ZINISMO: Vamos falar um pouco da sua banda, o 120 dias de Sodoma, que é lendária na cena nordestina. Muitas histórias de shows polêmicos, nudez e coisas bizarras em geral. Qual história foi mais marcante, no seu ponto de vista?
ADELVAN: Rapaz, um show nosso que tem trechos no Youtube foi bem legal, pois rolou um impacto. Só tinha bandas indie meio deprê na noite, a organização colocou a gente pra "esculhambar" mesmo, e conseguiu. No final todo mundo se divertiu, ao que parece. Inclusive um bêbado que fez umas participações com uma gaita horrível o show inteiro e no final fez um strip tease. Assistam até o fim e verão esse momento sui-generis na historia do rock sergipano.
ZINISMO: Como você definiria 120 dias de Sodoma para quem nunca ouviu?
ADELVAN: Bizarro. Também horrível, para alguns, ou divertido, para outros. Depende do senso de humor ou do estado de espírito de quem vê.
ZINISMO: Apesar de não fazer mais fanzine, você tem um programa de rádio, junto com o Fabinho Snoozer. Como tem rolado esse lance do programa?
ADELVAN: Tem sido muito legal. A proposta do programa é a mais ampla possível, indo dos clássicos ao underground do underground, do indie rock ao splatter gore death black metal. E fazemos entrevistas com bandas e personalidades (como produtores de shows) da cena local, ou que estejam de passagem pela cidade. Inclusive conseguimos uma repercussão nacional, pois fomos indicados ao premio Dynamite, coisa que não esperava, pois concentramos a divulgação do programa aqui dentro do estado mesmo. Há inclusive o convite para que se transforme num programa de TV, a ser transmitido pela emissora pública local, via Fundação Aperipê
ZINISMO: Momento alta fidelidade: os 5 melhores zines brasileiros de todos os tempos.

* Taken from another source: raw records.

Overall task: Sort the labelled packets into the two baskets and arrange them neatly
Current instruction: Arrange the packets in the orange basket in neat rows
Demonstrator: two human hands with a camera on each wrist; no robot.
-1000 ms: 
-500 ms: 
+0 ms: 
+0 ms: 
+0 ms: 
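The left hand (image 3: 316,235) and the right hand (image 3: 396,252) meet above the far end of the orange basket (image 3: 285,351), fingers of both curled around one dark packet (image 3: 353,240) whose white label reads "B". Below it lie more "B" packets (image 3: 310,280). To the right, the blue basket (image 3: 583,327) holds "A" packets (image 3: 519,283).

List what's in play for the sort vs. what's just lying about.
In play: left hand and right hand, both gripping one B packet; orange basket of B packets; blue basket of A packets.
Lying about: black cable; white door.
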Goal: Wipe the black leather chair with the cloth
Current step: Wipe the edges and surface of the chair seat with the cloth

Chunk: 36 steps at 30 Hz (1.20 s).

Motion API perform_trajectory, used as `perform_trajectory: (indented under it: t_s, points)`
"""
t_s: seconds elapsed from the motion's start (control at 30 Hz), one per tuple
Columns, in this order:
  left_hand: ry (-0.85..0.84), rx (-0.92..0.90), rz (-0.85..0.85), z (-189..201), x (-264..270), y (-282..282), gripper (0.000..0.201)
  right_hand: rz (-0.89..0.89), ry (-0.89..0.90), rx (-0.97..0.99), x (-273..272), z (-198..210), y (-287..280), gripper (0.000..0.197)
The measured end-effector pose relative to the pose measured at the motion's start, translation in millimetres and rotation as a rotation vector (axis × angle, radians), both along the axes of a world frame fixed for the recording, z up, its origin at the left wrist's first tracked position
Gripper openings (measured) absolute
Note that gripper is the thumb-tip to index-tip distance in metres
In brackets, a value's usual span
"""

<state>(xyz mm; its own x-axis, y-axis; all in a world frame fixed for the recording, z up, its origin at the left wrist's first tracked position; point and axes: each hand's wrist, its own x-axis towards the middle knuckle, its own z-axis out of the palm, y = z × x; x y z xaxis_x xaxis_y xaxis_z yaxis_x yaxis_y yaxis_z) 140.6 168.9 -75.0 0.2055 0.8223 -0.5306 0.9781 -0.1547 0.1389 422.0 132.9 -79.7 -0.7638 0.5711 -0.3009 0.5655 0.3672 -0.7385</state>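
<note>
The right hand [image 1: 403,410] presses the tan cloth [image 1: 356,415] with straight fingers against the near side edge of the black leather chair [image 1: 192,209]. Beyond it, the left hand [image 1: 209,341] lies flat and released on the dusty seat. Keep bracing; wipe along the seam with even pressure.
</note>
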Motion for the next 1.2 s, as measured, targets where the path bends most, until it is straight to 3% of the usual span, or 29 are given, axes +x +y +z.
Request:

ADELVAN: Masturbação, Iogurte e Rock and Roll, de Fortaleza; Cabrunco, de Aracaju; Papakapika, de Curitiba; Panacea, de SP; Anti-Usual, do Rio de Janeiro; e Kri$e – do Maranhão (menção honrosa, hehehe).
ZINISMO: 5 melhores bandas que descobriu em zines.
ADELVAN: Concreteness (SP), Eddie (PE), OsCabeloduro (DF), Second Come (RJ) e Gangrena Gasosa (RJ).
ZINISMO: 5 amigos que deve aos fanzines.
ADELVAN: Rapaz, aí vai ser foda escolher cinco. Vou falar os que eu tinha mais contato mesmo, alguns deles são meus amigos do peito até hoje: Fellipe CDC do DF; Oscar F. de Goiânia; Ronaldo Chorão do RJ (esse tá inclusive aqui em casa nesse momento, passando as férias); Marcos de Oliveira Ferreira, do Rio; e Marly do No Sense, de Santos.
ZINISMO: O que é insubstituível num fanzine impresso? E o que era chato pra caralho?
ADELVAN: O manuseio do papel é sempre legal. É mais legal ler em papel que na tela - muito embora ler matérias curtas (ou não muito longas) seja bastante viável via computador, o que não dá é pra ler um livro inteiro, a meu ver. O que era chato é que às vezes fanzines muito bons vinham em cópias xerox muito ruins, o que diminuía o impacto do trabalho. E a trabalheira que dava pra grampear, dobrar, envelopar e remeter, muito embora eu fizesse com prazer, pela empolgação de estar produzindo, participando de algo, muito provavelmente.